Python API reference
At a glance
Section titled “At a glance”The NextPDF Python Software Development Kit (SDK) exposes two clients, one shared Abstract Syntax Tree (AST) method namespace named ast, Pydantic models for every response, a nextpdf command-line interface (CLI), and a six-class exception hierarchy. Use this page as the reference for public application programming interface (API) symbols that work with Portable Document Format (PDF) documents.
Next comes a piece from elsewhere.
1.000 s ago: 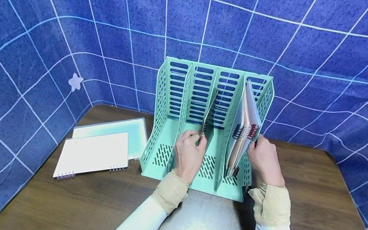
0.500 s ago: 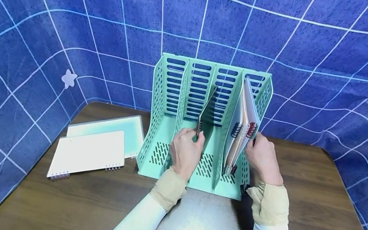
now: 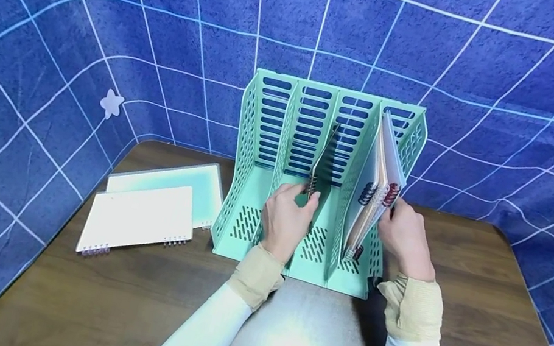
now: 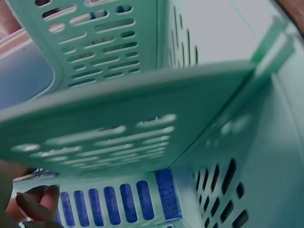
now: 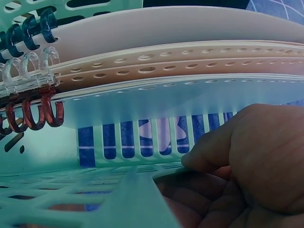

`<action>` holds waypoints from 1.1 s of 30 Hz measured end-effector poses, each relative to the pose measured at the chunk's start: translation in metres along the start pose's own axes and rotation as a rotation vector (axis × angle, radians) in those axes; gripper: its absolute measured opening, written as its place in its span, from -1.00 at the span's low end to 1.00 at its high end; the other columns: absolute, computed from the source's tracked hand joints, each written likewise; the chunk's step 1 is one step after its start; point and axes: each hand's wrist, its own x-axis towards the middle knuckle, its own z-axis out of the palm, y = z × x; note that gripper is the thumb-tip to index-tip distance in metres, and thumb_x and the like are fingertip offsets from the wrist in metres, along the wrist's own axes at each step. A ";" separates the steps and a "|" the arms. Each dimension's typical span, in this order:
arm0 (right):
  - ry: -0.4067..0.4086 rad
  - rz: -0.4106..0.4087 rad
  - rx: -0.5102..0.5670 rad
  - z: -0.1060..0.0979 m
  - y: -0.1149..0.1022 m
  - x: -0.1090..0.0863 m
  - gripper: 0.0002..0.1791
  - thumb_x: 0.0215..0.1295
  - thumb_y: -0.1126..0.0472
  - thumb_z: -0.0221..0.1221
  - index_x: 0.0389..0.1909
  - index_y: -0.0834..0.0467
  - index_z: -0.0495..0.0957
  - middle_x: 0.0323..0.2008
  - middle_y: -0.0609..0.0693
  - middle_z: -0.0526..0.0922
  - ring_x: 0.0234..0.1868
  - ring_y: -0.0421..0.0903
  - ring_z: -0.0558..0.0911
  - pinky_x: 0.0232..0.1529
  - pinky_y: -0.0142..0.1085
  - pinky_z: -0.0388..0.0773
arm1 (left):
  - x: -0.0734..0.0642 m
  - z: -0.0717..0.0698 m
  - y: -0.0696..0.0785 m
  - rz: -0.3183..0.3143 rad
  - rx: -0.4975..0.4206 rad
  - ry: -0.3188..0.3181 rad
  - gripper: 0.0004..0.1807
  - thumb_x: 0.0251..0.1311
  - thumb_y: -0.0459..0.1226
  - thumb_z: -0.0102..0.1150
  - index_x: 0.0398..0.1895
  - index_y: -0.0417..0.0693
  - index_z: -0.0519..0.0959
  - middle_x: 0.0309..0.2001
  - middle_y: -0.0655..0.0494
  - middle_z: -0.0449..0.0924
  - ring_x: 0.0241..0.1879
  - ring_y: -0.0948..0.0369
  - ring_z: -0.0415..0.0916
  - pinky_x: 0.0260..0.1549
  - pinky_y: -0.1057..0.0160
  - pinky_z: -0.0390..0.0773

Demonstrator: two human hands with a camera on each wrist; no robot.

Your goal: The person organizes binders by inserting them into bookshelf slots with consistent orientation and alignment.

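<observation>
A mint-green file rack (image 3: 246,192) with several upright compartments stands on the table. My left hand (image 3: 285,214) reaches into its middle, pinching the near edge of a dark-covered spiral notebook (image 3: 332,170) between thumb and fingers. This notebook stands on edge near the middle divider, its lower part partly hidden by the hand. My right hand (image 3: 405,233) grips the rack's right side wall, thumb inside and fingers outside in the right wrist view. Just left of that thumb (image 5: 209,147), several spiral notebooks (image 3: 376,190) with dark blue, clear and red coils lean in the rightmost compartment.
On the table's left lie a white spiral notebook (image 3: 141,217) and, partly beneath it, a light-blue one (image 3: 198,193). A blue gridded cloth (image 3: 188,77) hangs behind and beside the wooden table (image 3: 480,283). Bright glare falls in front of the rack.
The head view has shifted, so the rack appears higher and slightly further right. The left hand keeps its pinch on the dark notebook, and the right hand stays on the side wall.
</observation>
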 end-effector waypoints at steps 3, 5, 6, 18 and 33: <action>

Import public symbols from the top-level package:
from nextpdf import ( AsyncNextPDF, NextPDF, AstBuildTimeoutError, AstNoStructTreeError, NextPDFAPIError, NextPDFError, NextPDFLicenseError, QuotaExceededError,)Every extraction method takes raw PDF bytes (bytes) as its first positional argument and returns a typed Pydantic model. Pass options as keyword-only arguments. The synchronous NextPDF.ast.* methods and asynchronous AsyncNextPDF.ast.* methods have identical signatures. Asynchronous methods are coroutines; call them with await.
Client
Section titled “Client”The synchronous NextPDF client wraps the asynchronous client and runs each coroutine to completion. AsyncNextPDF is both an asynchronous client and an async context manager. Prefer the context-manager form so the underlying transport closes deterministically.
Constructors
Section titled “Constructors”| Symbol | Parameters | Default behavior | Returns | Throws or fails with | Notes |
|---|---|---|---|---|---|
NextPDF(*, base_url, api_key, api_version='v1') | Keyword-only base URL, API key, and optional API version. | Creates a remote-backed synchronous client. | NextPDF | ValueError when base_url or api_key is empty. | Runs async work synchronously; safe inside notebooks and a running event loop. |
AsyncNextPDF(*, base_url='', api_key='', api_version='v1', backend=None) | Keyword-only base URL, API key, optional API version, and optional injected backend. | Creates a remote-backed asynchronous client when no backend is injected. | AsyncNextPDF | ValueError when base_url or api_key is empty and no backend is supplied. | Pass backend= to inject a custom or local backend in tests. |
AsyncNextPDF.__aenter__() | None. | Enters the async context and returns the client. | AsyncNextPDF | None expected. | Use async with AsyncNextPDF(...) as client:. |
AsyncNextPDF.__aexit__(*_) | Suppressed exception arguments. | Calls close() on context exit. | None | None expected. | Releases the transport even when the body raises. |
AsyncNextPDF.close() | None. | Closes the owned remote backend and releases the connection pool. | None | None expected. | Idempotent; injected backends are not closed. |
Do not keep the API key in source code. Read base_url and api_key from the environment (NEXTPDF_BASE_URL, NEXTPDF_API_KEY) or a secret manager.
import os
from nextpdf import AsyncNextPDF
async def extract(pdf_bytes: bytes) -> int: """Return the page count of a PDF using the async client as a context manager.""" base_url = os.environ["NEXTPDF_BASE_URL"] api_key = os.environ["NEXTPDF_API_KEY"]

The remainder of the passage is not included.